If we are to remember these Hellenes for their contributions to Australia's social, architectural and technological advancement, then it is imperative that there be Greek landmarks which are acknowledged at local and state level - ones that point to the achievements of the Greek-Australian cinema exhibitors who are the subject of this thesis. We cannot allow their histories to be forgotten, not when they provided services that positively affected millions of people, firstly, through their refreshment rooms and, secondly, through their picture theatres."

These last 3 paragraphs are virtually - a reiteration of the mission statement of the kythera-family website!

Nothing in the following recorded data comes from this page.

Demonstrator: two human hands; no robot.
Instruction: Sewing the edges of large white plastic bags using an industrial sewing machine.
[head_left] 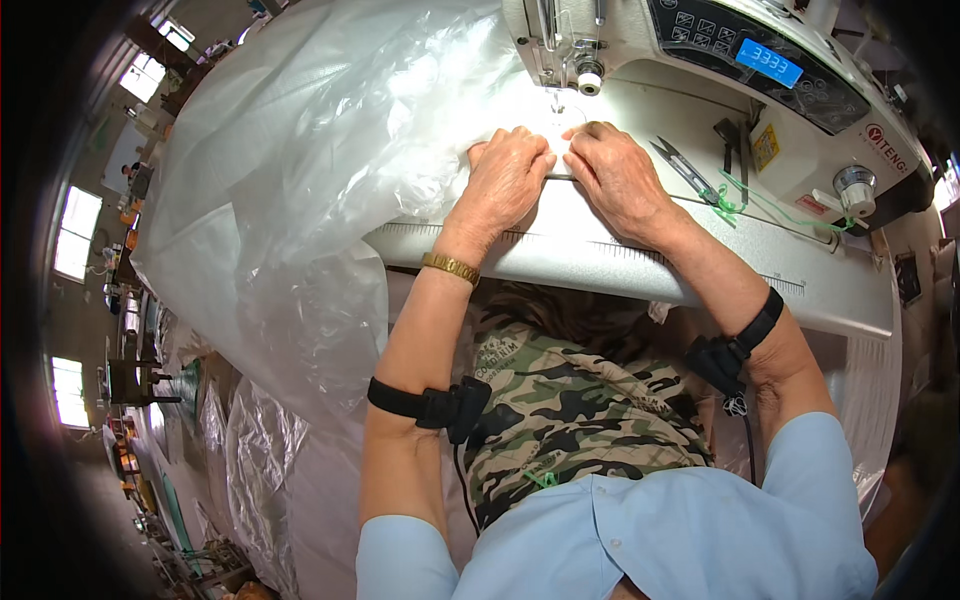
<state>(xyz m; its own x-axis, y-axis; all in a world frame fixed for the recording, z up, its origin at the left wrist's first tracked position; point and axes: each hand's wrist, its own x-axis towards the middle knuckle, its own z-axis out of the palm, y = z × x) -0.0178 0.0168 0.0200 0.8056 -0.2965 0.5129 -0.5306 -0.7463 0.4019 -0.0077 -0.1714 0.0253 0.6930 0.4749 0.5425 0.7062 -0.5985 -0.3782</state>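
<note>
A large sheet of translucent plastic (pixel 300 180) spreads over the left side of the sewing table and hangs down past its front edge. At the sheet's right edge, the fingers of my left hand (pixel 505 178) are bent and closed on the plastic, just in front of the sewing machine's presser foot (pixel 557 103). Close beside it, my right hand (pixel 615 175) has its fingertips pinched together below the needle area. Bright lamp glare washes out what lies between the fingertips. The white sewing machine (pixel 650 90) stands over the far side.
Right of my right hand lie thread snips (pixel 685 170) tangled with green thread (pixel 730 200), near a dark tool (pixel 738 150). A ruler scale (pixel 620 250) runs along the table's front edge. More crumpled plastic (pixel 260 450) hangs at lower left.
</note>
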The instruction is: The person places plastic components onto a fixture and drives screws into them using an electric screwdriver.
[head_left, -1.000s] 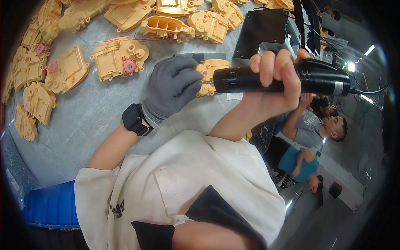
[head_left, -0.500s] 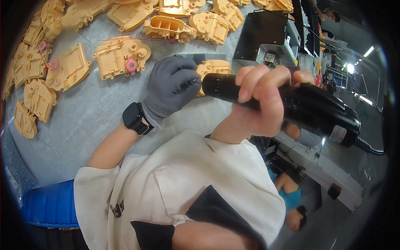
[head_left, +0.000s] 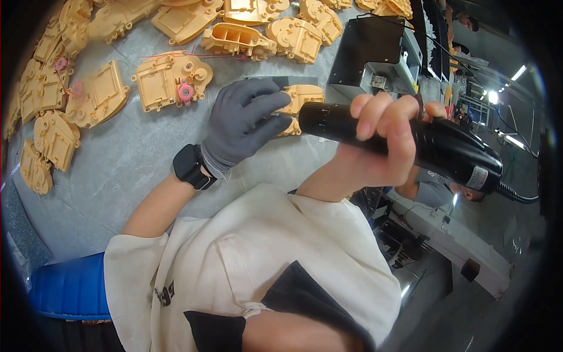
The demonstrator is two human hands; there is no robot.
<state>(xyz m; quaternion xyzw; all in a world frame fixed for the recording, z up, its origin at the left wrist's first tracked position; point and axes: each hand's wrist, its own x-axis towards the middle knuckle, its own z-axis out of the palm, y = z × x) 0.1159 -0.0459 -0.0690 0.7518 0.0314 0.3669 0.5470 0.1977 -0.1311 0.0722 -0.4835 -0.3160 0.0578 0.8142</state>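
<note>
Wrapped round the body of a black electric screwdriver [head_left: 451,152], my bare right hand [head_left: 384,138] holds it nearly level, its bit to the left. My left hand [head_left: 243,114], in a grey glove, is closed with thumb and fingertips together right at the thin metal bit [head_left: 284,114]. Whatever those fingers pinch is too small to make out. Just beyond the fingertips a yellow plastic housing [head_left: 305,94] rests against a dark grey block [head_left: 264,79]; the hand and tool partly cover it.
Several yellow housings, one with a pink round part [head_left: 185,92], lie along the table's [head_left: 135,152] far and left sides. A black metal box [head_left: 369,56] stands at the far right. A blue bin [head_left: 70,287] is at lower left. Another person [head_left: 431,190] is beyond my right arm.
My right hand and the screwdriver have shifted slightly right, showing more of the bit. The left fingers have moved a little toward the bit. Background people have changed position.
</note>
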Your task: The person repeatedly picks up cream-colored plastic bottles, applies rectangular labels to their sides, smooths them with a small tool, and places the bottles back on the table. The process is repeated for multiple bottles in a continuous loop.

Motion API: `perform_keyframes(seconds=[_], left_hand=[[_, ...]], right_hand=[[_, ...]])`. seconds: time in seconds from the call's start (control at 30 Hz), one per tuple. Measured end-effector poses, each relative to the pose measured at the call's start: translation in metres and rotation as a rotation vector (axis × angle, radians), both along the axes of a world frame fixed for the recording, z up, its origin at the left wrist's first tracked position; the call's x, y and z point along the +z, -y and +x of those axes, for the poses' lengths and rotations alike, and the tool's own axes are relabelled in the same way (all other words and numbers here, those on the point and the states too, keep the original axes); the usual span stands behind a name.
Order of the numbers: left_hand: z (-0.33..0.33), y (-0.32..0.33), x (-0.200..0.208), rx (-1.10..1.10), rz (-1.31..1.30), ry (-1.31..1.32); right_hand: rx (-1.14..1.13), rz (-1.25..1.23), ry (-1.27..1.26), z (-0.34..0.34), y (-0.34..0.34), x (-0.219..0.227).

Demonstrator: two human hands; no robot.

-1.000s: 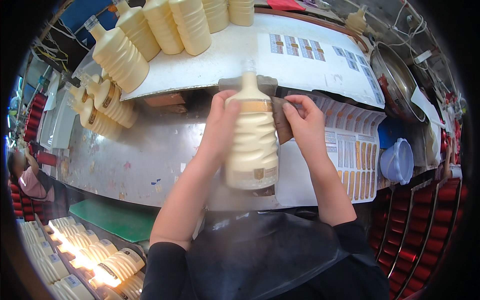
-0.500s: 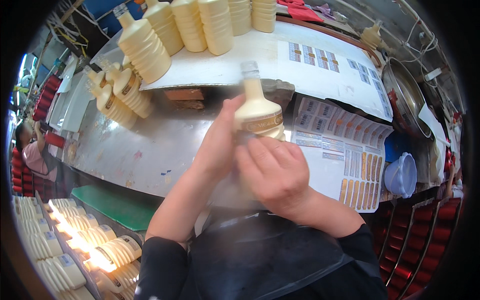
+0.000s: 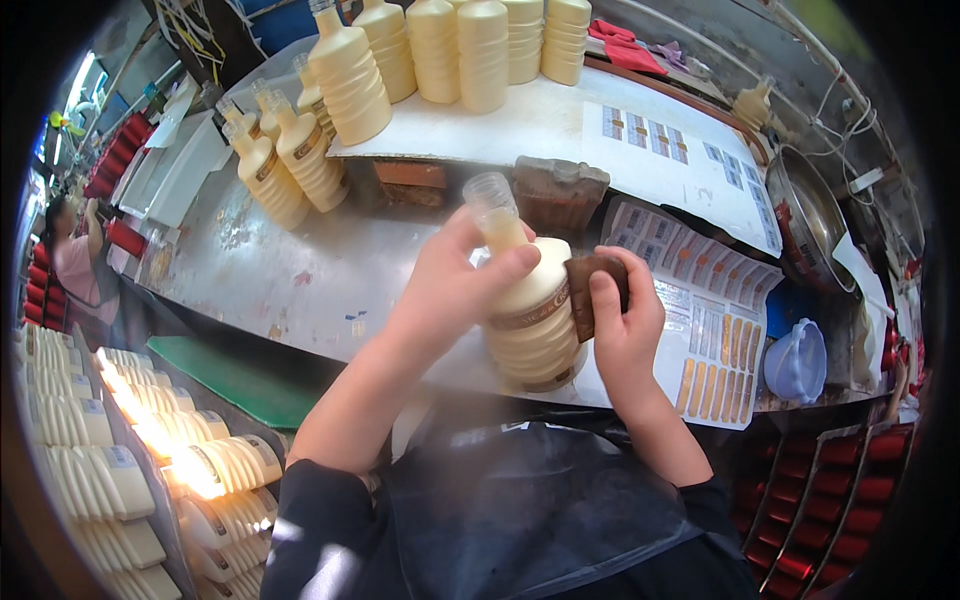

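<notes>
A cream ribbed bottle [image 3: 508,350] stands tilted in front of me, its clear threaded neck upward. My left hand [image 3: 448,280] is closed around its neck and shoulder. A brown and gold label band [image 3: 530,312] wraps the upper body. My right hand [image 3: 632,325] pinches a flat dark brown rectangular pad [image 3: 584,300], its edge against the bottle's right side by the label. Beside the right hand lie sheets of labels [image 3: 690,320], with several gold strips on them.
Several unlabelled bottles [image 3: 350,90] stand on a raised white board [image 3: 560,130], propped by a brick [image 3: 412,180] and a dark block [image 3: 560,195]. Labelled bottles [image 3: 268,182] stand left on the metal table [image 3: 240,260]. A blue bucket [image 3: 797,362] and metal basin [image 3: 812,215] are right.
The bottle has come lower and nearer, showing its ribbed body. My left hand has shifted to its neck. The right hand has moved to the right, bringing the brown pad into view.
</notes>
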State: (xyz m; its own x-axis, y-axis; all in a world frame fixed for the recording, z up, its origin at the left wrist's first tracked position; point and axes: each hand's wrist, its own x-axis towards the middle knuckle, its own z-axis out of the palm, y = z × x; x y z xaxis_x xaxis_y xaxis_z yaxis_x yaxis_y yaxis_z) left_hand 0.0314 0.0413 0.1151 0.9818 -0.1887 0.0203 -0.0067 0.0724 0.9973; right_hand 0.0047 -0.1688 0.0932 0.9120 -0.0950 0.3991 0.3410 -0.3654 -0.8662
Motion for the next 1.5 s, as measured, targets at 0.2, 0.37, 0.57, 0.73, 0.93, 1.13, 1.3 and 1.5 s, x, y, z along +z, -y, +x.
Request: perform_keyframes(seconds=[0.2,0.37,0.57,0.73,0.93,1.13,1.3,1.5], left_hand=[[-0.031,-0.018,0.001,-0.038,0.108,0.323],[-0.046,-0.068,0.012,0.236,0.130,0.382],[-0.006,-0.160,0.012,0.894,0.691,0.442],[0.036,-0.246,0.002,1.274,1.180,0.431],[0.088,-0.335,-0.007,1.445,1.388,0.310],[0.130,-0.392,-0.031,1.360,1.347,0.151],[0.141,-0.382,-0.026,1.324,1.092,0.021],[0.185,-0.291,0.039,1.473,1.081,0.909]], right_hand=[[0.141,0.091,-0.202,0.013,0.014,-0.002],[0.237,0.397,-0.284,0.018,0.038,-0.003],[0.078,0.499,-0.425,0.025,0.104,-0.033],[-0.077,0.519,-0.467,0.015,0.150,-0.061],[-0.198,0.593,-0.475,0.013,0.173,-0.081],[-0.201,0.555,-0.528,0.023,0.173,-0.094],[-0.174,0.561,-0.539,0.030,0.173,-0.105],[-0.164,0.584,-0.559,0.039,0.167,-0.109]])
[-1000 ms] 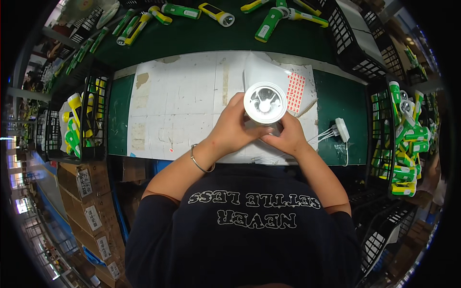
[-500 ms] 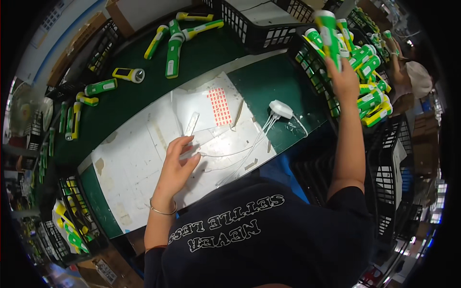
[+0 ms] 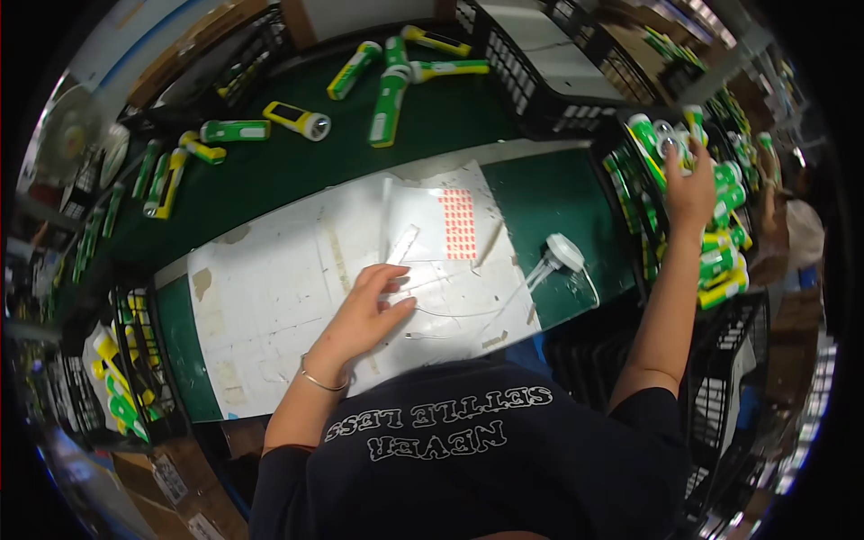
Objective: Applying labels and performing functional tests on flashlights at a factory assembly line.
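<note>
Right hand (image 3: 690, 195) lowered to flashlights (image 3: 720, 262) inside crate (image 3: 635, 216), grip unclear to us; left hand (image 3: 362, 317) well left of crate, fingers parted; step, we judge: placing or picking; next move calls for finger clearance.

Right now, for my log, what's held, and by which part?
The left hand holds nothing visible; the right hand is at the flashlights, but whether it holds one is unclear.
</note>
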A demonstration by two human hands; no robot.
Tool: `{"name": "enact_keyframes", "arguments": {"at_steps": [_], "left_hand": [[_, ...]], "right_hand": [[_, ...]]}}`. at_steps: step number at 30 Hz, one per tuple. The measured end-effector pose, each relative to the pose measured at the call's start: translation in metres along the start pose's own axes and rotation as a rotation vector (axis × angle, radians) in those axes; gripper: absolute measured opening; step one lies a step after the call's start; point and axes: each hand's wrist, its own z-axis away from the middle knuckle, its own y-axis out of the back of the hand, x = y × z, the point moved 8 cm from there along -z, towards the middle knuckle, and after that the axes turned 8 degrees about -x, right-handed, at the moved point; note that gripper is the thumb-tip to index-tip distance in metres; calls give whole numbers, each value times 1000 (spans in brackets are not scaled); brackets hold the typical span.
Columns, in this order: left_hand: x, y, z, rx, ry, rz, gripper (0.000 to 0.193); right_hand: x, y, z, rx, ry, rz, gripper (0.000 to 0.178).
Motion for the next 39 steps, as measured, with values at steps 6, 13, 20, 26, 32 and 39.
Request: {"name": "enact_keyframes", "arguments": {"at_steps": [6, 13, 20, 26, 32, 39], "left_hand": [[11, 10, 6, 42, -14, -19, 44], [0, 29, 23, 143, 35, -18, 42], [-12, 48, -26, 220, -95, 867, 55], [20, 25, -60, 63, -121, 1354, 49], [-2, 2, -44, 102, -41, 1189, 40], [-4, -7, -32, 127, -28, 1201, 41]], "right_hand": [[-262, -188, 79, -731, 480, -196, 58], [-346, -280, 106, -1015, 484, -172, 47], [-301, -172, 126, -1089, 187, -1349, 28], [-279, -56, 218, -1057, 634, -989, 37], [-248, -46, 231, -1110, 533, -1142, 58], [-211, -66, 244, -1228, 174, -1171, 27]]}}
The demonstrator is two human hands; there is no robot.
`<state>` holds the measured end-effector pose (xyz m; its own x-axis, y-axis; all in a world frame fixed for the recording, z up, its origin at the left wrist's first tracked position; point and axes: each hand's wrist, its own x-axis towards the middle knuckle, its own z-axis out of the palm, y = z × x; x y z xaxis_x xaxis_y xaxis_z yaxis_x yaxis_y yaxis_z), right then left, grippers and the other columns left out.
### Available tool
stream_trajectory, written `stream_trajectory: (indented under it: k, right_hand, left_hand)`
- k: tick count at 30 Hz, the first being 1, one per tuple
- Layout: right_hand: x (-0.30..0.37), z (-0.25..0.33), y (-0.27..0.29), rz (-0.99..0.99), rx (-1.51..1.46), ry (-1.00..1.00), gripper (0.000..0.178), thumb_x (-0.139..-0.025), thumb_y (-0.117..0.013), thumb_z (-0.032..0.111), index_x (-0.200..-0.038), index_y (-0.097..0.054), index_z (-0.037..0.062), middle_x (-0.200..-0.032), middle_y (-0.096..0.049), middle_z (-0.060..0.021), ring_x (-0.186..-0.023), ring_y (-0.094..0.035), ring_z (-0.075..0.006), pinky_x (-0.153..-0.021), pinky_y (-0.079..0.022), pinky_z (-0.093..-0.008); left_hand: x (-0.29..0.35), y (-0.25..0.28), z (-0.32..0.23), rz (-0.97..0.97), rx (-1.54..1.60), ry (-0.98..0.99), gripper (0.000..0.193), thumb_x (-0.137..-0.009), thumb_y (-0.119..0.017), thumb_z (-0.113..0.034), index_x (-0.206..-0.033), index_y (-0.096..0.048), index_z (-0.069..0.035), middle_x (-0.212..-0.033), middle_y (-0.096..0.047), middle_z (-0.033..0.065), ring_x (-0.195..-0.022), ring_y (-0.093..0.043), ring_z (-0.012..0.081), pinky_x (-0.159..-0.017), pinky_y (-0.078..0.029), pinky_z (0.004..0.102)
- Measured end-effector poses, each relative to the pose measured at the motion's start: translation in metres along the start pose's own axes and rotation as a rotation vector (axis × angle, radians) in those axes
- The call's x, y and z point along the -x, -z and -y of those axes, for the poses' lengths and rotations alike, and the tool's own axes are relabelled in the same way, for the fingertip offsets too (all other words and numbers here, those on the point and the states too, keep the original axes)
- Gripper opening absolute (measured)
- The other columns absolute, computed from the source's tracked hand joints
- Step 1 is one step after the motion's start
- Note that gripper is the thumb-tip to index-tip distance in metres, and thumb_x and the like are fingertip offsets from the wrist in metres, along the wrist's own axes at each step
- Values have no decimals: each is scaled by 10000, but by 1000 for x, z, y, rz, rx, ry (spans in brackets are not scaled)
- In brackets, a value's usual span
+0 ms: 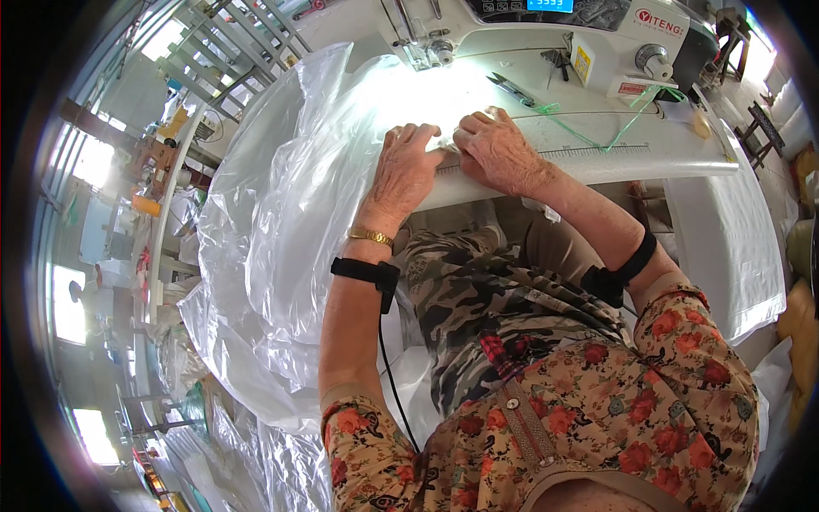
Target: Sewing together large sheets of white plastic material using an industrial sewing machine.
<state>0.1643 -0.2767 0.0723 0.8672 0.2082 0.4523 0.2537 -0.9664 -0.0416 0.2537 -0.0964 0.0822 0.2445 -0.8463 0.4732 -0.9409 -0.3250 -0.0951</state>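
At the front edge of a white sewing machine table (699,160), my left hand (405,166) and my right hand (499,154) work close together. Their fingers are curled and pinch the edge of a clear plastic sheet (294,183), though the fingertips are partly hidden and glare washes out the plastic beyond them. The sheet spreads left of my left forearm and hangs down in loose folds. Above my hands stands the needle and presser area of the sewing machine (441,53).
Right of my hands lie thread snips (512,90) and a tangle of green string (610,147). A ruler strip (597,151) runs along the table's front edge. White sheeting (725,256) hangs at the right. Metal racks (230,51) stand at the far left.
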Motion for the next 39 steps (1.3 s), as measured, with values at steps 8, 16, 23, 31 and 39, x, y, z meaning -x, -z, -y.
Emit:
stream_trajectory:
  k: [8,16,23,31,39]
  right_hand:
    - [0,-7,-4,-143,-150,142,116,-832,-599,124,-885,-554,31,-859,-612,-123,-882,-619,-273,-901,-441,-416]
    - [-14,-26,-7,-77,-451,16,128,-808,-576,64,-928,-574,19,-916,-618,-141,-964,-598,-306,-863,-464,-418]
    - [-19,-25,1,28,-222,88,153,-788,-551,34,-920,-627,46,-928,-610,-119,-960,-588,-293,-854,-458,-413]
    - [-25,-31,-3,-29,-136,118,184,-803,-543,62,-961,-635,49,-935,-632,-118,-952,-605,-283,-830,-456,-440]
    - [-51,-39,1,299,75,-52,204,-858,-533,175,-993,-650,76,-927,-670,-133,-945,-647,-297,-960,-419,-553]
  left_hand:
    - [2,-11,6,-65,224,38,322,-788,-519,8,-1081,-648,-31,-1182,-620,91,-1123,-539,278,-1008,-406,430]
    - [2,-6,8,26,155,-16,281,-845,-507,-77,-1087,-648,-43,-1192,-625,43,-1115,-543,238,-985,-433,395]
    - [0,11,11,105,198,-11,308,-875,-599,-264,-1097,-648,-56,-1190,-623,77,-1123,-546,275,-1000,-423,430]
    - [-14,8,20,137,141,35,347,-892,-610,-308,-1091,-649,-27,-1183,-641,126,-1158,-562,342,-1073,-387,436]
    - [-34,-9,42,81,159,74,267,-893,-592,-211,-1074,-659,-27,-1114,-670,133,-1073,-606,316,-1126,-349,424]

Kevin's second major achievement, was to point to the need, and to create a climate amongst important bodies concerned with Heritage issues in Australia, to preserve and restore as many of Australia's cinema's as possible.

This "climate" resulted in the restoration of many theatres.



a cinema alert from the National Trust, as an indication as to how seriously this important Organisation regards the preservation of cinema's in Australia.

Kevin was a pioneer in creating the cinema heritage "climate".

More than 20 years ago, he was co-author of the following submission to the Heritage Office (NSW) and the Australian Heritage Commission:

Thorne, Ross, Les Todd & Kevin Cork
(1983) Theatres and Cinemas In NSW. Stage 2 - Investigation of types of new uses for which theatre buildings have been successfully adapted. Sydney: Heritage Council of New South Wales.

In 1994, Kevin was also the sole author of:

Twenty-four miles around Nelungaloo:the history and importance of cinema exhibition in pre-television times to a country area of central-western New South Wales,

at the conclusion of which he made the

"....recommendation that one of the venues discovered during the course of research should be investigated for heritage listing. It is important that we should acknowledge the vital part that going to the pictures once played in pre-television days, especially in rural areas."

Ross Thorne, Les Todd, and Kevin Cork followed up their heritage mission 2 years later:

Thorne, Ross, Les Tod & Kevin Cork (1996) Movie Theatre Heritage Register for New South Wales 18,96-1996, Sydney: Department of Architecture, University of Sydney. A National Estate Project for the Heritage Office (NSW) and the Australian Heritage Commission.

The purpose of this study, carried out during 1995 and 1996, was to compile a register of picture theatres in the state of New South Wales for the Department of Planning, Heritage Branch (now The Heritage Office). The register, was the first of its kind in Australia in the hundred years since motion pictures started.

Kevin and his co-author's were appalled that many cinema's - often unecessarily - had been demolished.

They identified 6 cinema's in particular that had to be preserved or restored. They also felt that these "...buildings (were) worthy of acknowledgment as memorials to Greek-Australian exhibitors" and that they should "..serve as landmarks for the descendants of those Hellenes."

"They are the Strand at Young (1923), the Saraton at Grafton (1926), the Roxy at Leeton (1930), the Rex at Corowa (1936), the Roxy at Bingara (1936), and the Plaza at Laurieton (1959)."

By Oct 2004, two important theatres with a powerful Kytherian heritage have been featured in this section of the kythera-family web-site, in multiple entries, independently of Kevin Cork's thesis. They are the Roxy at Bingara, and the Saraton at Grafton. The history of all 6 theatres can be researched on the site by exploring the Cork thesis entries.

For conserving a Kytherian cinematic heritage, and Kytherian theatres in which this heritage was created - Kytherians owe Kevin Cork a sincere debt of gratitude.